We want to remind dog owners everywhere that April is officially Active Dog Month—a time to get moving with your four-legged friend so you can both benefit from physical activity in the great outdoors. We have some friendly Pet Etiquette Tips that will give you and your pet a new “leash” on life…

First and foremost, about good Pet Etiquette is to always remember to scoop the poop. This applies mainly to dog owners who should always bring several bags on their outdoor walks to clean up after a little tree time. In fact, it’s not only good pet etiquette, in many places, it’s the law. And while we’re on the subject, indoor cat lovers should keep litter boxes scooped out on a regular basis. Not only does a cat appreciate a fresh litter box, so will your friends and family who may be sniffing around the house.

Second on the list is mainly for dog owners, but it’s all about barking. A dog who incessantly barks can make a next-door neighbor anything but friendly. Practice getting your dog’s attention to redirect him if he barks at strangers or other dogs while outdoors. And if your dog barks nonstop when you’re not at home, consider boarding them or training them to keep their voices down.

Another thing to consider at home is whether your pet is causing an allergic reaction for your family or guests. Even the tidiest pet lover will have some pet dander in the home and that dander is what causes allergic reactions. So be sure to advise guests in advance that they may be sharing space with a furry friend who might make them sneeze.
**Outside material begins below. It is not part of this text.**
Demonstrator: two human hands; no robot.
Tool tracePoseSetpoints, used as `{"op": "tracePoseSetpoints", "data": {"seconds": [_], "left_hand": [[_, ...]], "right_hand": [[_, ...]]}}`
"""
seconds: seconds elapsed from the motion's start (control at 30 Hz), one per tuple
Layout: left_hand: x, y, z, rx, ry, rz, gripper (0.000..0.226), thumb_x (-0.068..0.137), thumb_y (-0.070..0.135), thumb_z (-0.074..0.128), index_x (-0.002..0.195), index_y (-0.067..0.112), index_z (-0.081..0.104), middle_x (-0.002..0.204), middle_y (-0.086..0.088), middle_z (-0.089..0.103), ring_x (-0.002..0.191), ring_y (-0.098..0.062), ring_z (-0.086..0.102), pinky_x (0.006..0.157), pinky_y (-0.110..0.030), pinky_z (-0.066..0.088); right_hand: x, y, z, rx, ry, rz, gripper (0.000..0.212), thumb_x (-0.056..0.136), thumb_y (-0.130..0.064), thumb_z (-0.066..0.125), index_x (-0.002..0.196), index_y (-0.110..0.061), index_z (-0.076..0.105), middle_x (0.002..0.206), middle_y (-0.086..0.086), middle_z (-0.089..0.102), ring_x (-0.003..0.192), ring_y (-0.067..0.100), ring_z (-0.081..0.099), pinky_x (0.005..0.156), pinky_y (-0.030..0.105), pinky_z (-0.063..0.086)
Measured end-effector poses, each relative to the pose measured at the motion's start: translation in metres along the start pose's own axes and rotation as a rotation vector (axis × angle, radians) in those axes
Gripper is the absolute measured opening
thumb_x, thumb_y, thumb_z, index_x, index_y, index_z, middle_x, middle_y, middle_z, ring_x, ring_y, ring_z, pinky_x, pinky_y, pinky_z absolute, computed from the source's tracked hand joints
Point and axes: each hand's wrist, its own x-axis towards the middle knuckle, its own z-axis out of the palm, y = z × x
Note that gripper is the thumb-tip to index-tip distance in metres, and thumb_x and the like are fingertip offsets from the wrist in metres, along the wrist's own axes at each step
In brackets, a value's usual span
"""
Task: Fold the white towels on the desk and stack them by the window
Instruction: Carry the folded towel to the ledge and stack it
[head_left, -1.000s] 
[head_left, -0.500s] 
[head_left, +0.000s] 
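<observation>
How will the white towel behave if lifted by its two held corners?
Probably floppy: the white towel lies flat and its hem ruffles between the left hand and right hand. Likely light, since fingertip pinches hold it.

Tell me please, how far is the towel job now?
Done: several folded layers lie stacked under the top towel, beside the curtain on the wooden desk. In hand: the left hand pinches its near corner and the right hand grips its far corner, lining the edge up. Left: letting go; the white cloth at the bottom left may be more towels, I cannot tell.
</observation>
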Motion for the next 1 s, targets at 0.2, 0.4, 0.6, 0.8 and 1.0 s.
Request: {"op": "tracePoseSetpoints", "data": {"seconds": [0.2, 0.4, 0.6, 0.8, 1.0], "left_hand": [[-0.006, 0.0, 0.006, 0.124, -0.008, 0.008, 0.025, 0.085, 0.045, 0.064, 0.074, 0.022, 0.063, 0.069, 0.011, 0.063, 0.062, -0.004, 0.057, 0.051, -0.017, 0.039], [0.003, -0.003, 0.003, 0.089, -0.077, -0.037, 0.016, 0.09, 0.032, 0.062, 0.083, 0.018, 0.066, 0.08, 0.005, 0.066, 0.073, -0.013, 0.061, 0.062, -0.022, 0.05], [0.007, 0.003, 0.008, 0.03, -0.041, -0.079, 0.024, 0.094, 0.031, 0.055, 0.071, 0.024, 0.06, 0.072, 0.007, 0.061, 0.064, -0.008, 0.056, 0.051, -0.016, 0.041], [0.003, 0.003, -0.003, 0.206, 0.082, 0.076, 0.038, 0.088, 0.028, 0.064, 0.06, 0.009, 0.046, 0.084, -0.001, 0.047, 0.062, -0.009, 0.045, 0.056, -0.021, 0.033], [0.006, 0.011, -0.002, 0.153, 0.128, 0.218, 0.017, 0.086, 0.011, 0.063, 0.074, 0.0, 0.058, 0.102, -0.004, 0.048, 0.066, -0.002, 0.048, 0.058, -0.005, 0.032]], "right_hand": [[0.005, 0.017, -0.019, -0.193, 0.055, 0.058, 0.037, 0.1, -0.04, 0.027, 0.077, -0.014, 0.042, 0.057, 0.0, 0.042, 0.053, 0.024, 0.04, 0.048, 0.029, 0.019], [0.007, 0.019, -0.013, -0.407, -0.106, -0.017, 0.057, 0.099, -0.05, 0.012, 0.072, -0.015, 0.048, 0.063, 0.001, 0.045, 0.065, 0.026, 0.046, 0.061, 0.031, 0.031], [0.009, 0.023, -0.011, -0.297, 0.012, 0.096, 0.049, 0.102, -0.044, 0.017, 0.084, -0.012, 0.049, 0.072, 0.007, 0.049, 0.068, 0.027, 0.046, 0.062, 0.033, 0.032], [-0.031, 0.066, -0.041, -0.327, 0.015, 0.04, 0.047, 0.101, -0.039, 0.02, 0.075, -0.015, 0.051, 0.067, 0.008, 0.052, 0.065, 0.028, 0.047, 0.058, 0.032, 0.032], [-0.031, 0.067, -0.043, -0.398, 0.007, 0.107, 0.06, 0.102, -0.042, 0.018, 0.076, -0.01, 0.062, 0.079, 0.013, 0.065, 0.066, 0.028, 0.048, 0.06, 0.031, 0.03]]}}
Finally, never assume that everyone loves your pets as much as you do. This means that when walking your dog, don’t let them jump on strangers. And because many people are uncomfortable around dogs, always keep your dog on a leash, close to you and stay alert to others. If you have guests at home, try and prevent your dog or cat from jumping up or rubbing on visitors who may be allergic or may be fearful of animals. And if your dog or cat does something to upset someone (jumping up on a lap or humping a leg) simply apologize and do your best to prevent the situation from reoccurring—and remember to never take it personally!